◆ Collected material ◆
○ ○ ○ ○ ○ ○ ○
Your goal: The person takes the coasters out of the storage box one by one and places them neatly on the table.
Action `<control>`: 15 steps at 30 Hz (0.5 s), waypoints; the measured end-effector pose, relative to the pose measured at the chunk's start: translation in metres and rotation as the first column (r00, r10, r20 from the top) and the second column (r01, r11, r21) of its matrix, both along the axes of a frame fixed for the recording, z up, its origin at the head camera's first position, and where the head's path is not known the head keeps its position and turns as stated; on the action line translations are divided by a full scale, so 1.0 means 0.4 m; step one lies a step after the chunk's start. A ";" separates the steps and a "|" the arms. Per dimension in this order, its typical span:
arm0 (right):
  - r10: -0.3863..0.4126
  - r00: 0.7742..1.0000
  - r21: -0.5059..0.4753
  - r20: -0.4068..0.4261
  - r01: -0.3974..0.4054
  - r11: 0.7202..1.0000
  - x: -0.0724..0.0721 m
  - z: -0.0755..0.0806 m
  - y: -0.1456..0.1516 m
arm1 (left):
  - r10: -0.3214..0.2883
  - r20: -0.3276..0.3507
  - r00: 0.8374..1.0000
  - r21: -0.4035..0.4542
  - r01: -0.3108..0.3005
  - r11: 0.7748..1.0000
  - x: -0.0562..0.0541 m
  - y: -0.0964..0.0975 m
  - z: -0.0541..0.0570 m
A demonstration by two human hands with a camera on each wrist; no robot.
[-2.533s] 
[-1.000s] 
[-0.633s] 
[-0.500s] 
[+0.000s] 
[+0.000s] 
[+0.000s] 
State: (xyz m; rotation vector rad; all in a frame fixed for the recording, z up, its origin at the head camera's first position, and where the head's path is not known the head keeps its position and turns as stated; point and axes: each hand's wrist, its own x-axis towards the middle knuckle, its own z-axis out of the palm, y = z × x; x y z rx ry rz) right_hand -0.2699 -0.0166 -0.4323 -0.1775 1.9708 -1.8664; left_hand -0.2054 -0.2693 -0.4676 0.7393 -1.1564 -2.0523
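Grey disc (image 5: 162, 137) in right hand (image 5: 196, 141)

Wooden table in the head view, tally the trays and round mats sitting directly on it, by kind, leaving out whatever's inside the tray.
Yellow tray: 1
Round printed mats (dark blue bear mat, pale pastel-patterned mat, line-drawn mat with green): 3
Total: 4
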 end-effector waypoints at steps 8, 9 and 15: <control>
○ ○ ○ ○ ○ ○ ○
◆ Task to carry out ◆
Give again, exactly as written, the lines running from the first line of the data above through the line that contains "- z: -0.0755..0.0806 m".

◆ Task answer ◆
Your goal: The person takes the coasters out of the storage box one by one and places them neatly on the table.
Action `<control>`: 15 steps at 30 Hz (0.5 s), waypoints; the measured end-effector pose, relative to the pose measured at the chunk's start: translation in metres and rotation as the first column (r00, r10, r20 from the top) and the second column (r01, r11, r21) of its matrix, both along the axes of a frame fixed for the recording, z up, its origin at the head camera's first position, and where the head's path is not known the head keeps its position and turns as stated; on the action line translations are divided by a full scale, so 1.0 means 0.4 m; step one lies a step after the chunk's start. A ";" separates the steps and a "|" the arms. Per dimension in this order, its typical span:
arm0 (right):
  - r10: -0.3863..0.4126
  - r00: 0.7742..1.0000
  - r21: -0.5059..0.4753
  - r20: -0.4068..0.4261
  - r01: -0.3974..0.4054
  - r11: 0.7202..1.0000
  - x: -0.0724..0.0721 m
  - z: -0.0755..0.0806 m

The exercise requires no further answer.